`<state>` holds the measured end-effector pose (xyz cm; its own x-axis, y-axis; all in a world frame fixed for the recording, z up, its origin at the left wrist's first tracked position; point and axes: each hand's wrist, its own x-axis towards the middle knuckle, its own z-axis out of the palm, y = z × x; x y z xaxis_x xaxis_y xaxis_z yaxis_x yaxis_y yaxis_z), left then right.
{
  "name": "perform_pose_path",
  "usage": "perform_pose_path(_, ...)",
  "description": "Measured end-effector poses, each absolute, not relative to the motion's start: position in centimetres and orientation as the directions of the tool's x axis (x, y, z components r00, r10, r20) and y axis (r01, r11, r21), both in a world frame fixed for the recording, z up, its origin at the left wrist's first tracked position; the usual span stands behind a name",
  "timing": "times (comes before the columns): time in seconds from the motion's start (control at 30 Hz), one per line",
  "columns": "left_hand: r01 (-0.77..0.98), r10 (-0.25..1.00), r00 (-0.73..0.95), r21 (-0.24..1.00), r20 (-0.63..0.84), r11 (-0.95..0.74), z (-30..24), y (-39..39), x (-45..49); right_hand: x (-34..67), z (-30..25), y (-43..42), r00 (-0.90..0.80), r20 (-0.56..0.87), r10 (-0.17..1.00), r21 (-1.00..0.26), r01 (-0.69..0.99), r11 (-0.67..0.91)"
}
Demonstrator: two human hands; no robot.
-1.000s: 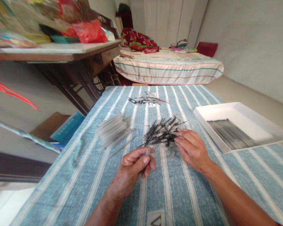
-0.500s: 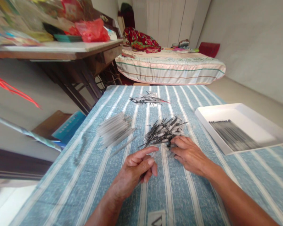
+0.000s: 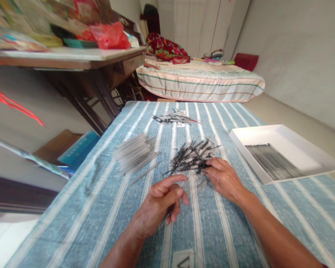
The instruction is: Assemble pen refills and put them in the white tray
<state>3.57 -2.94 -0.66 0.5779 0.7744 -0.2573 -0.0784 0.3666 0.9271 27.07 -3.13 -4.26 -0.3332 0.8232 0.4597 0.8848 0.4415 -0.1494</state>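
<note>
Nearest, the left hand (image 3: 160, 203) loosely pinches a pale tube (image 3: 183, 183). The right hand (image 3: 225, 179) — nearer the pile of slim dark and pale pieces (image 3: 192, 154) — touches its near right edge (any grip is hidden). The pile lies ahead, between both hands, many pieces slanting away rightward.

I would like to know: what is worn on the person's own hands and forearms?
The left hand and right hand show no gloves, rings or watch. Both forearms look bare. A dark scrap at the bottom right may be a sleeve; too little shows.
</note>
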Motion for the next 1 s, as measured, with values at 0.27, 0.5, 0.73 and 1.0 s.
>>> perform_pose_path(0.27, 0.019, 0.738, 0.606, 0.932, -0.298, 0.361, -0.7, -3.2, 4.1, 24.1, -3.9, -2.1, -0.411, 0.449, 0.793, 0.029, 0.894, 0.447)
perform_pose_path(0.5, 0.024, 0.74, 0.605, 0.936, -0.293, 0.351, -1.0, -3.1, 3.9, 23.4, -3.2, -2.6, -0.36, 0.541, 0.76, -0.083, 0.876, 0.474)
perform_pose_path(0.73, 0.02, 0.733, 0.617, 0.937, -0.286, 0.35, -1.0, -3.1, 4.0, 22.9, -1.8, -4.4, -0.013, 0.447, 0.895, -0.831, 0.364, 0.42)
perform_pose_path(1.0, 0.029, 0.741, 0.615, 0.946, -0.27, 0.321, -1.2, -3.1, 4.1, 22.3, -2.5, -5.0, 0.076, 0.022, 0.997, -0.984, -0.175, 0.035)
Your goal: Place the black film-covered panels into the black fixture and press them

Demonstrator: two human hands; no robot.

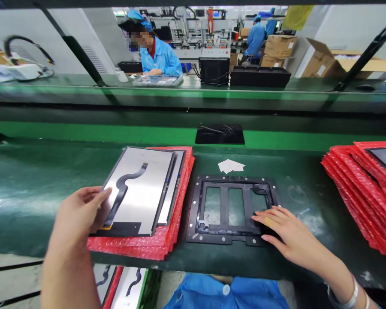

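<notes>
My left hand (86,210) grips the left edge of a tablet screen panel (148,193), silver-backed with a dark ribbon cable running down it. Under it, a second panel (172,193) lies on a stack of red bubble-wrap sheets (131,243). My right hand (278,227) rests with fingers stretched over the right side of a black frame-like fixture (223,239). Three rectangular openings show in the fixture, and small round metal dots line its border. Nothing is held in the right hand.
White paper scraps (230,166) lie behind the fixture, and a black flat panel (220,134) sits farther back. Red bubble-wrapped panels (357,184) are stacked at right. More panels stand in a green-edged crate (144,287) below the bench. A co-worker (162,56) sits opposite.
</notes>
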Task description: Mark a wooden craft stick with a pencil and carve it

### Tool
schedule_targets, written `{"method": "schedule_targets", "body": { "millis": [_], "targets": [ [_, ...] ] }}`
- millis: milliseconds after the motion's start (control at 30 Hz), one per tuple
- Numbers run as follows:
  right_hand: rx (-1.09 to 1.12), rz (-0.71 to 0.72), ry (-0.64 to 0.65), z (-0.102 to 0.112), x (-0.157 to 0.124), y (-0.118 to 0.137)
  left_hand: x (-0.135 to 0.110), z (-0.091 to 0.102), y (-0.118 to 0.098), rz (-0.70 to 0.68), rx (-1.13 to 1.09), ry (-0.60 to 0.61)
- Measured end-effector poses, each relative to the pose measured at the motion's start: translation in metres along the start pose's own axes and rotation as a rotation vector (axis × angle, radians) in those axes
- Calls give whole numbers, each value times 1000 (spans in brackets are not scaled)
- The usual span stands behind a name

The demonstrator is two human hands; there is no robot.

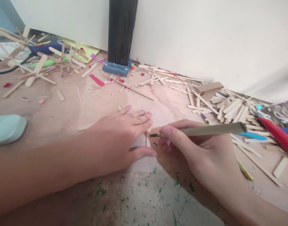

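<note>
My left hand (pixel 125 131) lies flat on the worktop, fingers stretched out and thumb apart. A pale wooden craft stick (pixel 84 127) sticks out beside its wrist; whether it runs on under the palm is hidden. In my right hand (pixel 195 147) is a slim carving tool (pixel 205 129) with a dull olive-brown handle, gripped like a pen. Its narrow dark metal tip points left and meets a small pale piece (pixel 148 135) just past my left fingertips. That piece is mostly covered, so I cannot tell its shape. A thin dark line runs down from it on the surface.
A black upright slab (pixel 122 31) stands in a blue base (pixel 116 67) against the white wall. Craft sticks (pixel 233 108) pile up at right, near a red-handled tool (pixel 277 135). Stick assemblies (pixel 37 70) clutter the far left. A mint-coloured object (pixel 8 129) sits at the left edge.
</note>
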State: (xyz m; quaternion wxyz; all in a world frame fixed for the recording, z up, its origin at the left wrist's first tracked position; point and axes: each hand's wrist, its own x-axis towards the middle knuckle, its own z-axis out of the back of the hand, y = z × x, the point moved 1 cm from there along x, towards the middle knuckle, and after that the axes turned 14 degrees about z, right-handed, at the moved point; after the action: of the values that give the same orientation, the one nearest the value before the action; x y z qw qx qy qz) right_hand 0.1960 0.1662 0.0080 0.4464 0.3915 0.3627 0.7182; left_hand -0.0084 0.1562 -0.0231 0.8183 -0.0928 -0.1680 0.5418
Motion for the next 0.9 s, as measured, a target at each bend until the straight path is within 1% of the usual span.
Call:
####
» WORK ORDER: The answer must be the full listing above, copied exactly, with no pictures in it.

» ANSWER FOR THE TASK:
`<state>` holds the measured end-effector pose (xyz cm; its own x-axis, y-axis; all in a world frame fixed for the recording, z up, its origin at the left wrist's first tracked position; point and axes: each hand's wrist, its own x-axis towards the middle knuckle, its own z-axis out of the palm, y = z × x; x y z xaxis_x xaxis_y xaxis_z yaxis_x yaxis_y yaxis_z), left then right.
{
  "name": "perform_pose_path",
  "usage": "perform_pose_path(_, ...)",
  "description": "Measured end-effector poses, each absolute, not relative to the motion's start: position in centimetres and orientation as the directions of the tool's x axis (x, y, z components r00, r10, r20) and y axis (r01, r11, r21), both in a world frame fixed for the recording, z up, its origin at the left wrist's first tracked position; the usual span stands behind a name",
  "timing": "times (comes before the columns): time in seconds from the motion's start (control at 30 Hz), one per line",
  "columns": "left_hand: r01 (-0.77..0.98), r10 (-0.25..1.00), r00 (-0.73..0.95), r21 (-0.24..1.00), r20 (-0.63..0.84), r11 (-0.95..0.74), z (-30..24), y (-39..39), x (-45..49); right_hand: x (-34..67), z (-30..25), y (-43..42), r00 (-0.90..0.80), r20 (-0.56..0.87), r10 (-0.17..1.00), r21 (-1.00..0.26), r01 (-0.69..0.99), r11 (-0.67..0.91)"
}
Demonstrator: two human hands; no robot.
-1.000s: 
-0.500s: 
+0.000s: 
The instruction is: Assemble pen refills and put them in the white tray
<state>3.57 -2.94 -0.66 0.5779 0.7744 -0.2573 -0.0784 0.3666 0.9271 27.07 -3.13 -4.26 -0.3332 0.8232 0.4597 0.8848 0.4415 -0.1494</state>
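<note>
Nearest, the left hand (image 3: 160, 203) loosely pinches a pale tube (image 3: 183, 183). The right hand (image 3: 225, 179) — nearer the pile of slim dark and pale pieces (image 3: 192, 154) — touches its near right edge (any grip is hidden). The pile lies ahead, between both hands, many pieces slanting away rightward.

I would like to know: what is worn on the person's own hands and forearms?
The left hand and right hand show no gloves, rings or watch. Both forearms look bare. A dark scrap at the bottom right may be a sleeve; too little shows.
</note>
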Motion for the next 1 s, as measured, with values at 0.27, 0.5, 0.73 and 1.0 s.
>>> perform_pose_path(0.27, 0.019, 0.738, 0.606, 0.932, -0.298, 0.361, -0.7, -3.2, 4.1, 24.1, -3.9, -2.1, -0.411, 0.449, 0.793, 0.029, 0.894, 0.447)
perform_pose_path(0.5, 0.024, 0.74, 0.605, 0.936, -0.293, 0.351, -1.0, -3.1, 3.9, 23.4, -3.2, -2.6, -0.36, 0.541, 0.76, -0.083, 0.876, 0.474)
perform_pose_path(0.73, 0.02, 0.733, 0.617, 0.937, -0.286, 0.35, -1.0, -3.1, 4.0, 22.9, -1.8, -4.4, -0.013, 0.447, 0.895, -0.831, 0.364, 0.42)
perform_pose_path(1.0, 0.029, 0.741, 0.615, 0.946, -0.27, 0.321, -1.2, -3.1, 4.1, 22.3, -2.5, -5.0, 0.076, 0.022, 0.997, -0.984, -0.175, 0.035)
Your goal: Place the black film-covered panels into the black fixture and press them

Demonstrator: two human hands; no robot.


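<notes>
My left hand (86,210) grips the left edge of a tablet screen panel (148,193), silver-backed with a dark ribbon cable running down it. Under it, a second panel (172,193) lies on a stack of red bubble-wrap sheets (131,243). My right hand (278,227) rests with fingers stretched over the right side of a black frame-like fixture (223,239). Three rectangular openings show in the fixture, and small round metal dots line its border. Nothing is held in the right hand.
White paper scraps (230,166) lie behind the fixture, and a black flat panel (220,134) sits farther back. Red bubble-wrapped panels (357,184) are stacked at right. More panels stand in a green-edged crate (144,287) below the bench. A co-worker (162,56) sits opposite.
</notes>
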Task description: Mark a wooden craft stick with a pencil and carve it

### Tool
schedule_targets, written `{"method": "schedule_targets", "body": { "millis": [_], "targets": [ [_, ...] ] }}`
- millis: milliseconds after the motion's start (control at 30 Hz), one per tuple
- Numbers run as follows:
  right_hand: rx (-1.09 to 1.12), rz (-0.71 to 0.72), ry (-0.64 to 0.65), z (-0.102 to 0.112), x (-0.157 to 0.124), y (-0.118 to 0.137)
  left_hand: x (-0.135 to 0.110), z (-0.091 to 0.102), y (-0.118 to 0.098), rz (-0.70 to 0.68), rx (-1.13 to 1.09), ry (-0.60 to 0.61)
- Measured end-effector poses, each relative to the pose measured at the motion's start: translation in metres along the start pose's own axes and rotation as a rotation vector (axis × angle, radians) in those axes
- Calls give whole numbers, each value times 1000 (spans in brackets are not scaled)
- The usual span stands behind a name

The demonstrator is two human hands; there is no robot.


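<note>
My left hand (pixel 125 131) lies flat on the worktop, fingers stretched out and thumb apart. A pale wooden craft stick (pixel 84 127) sticks out beside its wrist; whether it runs on under the palm is hidden. In my right hand (pixel 195 147) is a slim carving tool (pixel 205 129) with a dull olive-brown handle, gripped like a pen. Its narrow dark metal tip points left and meets a small pale piece (pixel 148 135) just past my left fingertips. That piece is mostly covered, so I cannot tell its shape. A thin dark line runs down from it on the surface.
A black upright slab (pixel 122 31) stands in a blue base (pixel 116 67) against the white wall. Craft sticks (pixel 233 108) pile up at right, near a red-handled tool (pixel 277 135). Stick assemblies (pixel 37 70) clutter the far left. A mint-coloured object (pixel 8 129) sits at the left edge.
</note>
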State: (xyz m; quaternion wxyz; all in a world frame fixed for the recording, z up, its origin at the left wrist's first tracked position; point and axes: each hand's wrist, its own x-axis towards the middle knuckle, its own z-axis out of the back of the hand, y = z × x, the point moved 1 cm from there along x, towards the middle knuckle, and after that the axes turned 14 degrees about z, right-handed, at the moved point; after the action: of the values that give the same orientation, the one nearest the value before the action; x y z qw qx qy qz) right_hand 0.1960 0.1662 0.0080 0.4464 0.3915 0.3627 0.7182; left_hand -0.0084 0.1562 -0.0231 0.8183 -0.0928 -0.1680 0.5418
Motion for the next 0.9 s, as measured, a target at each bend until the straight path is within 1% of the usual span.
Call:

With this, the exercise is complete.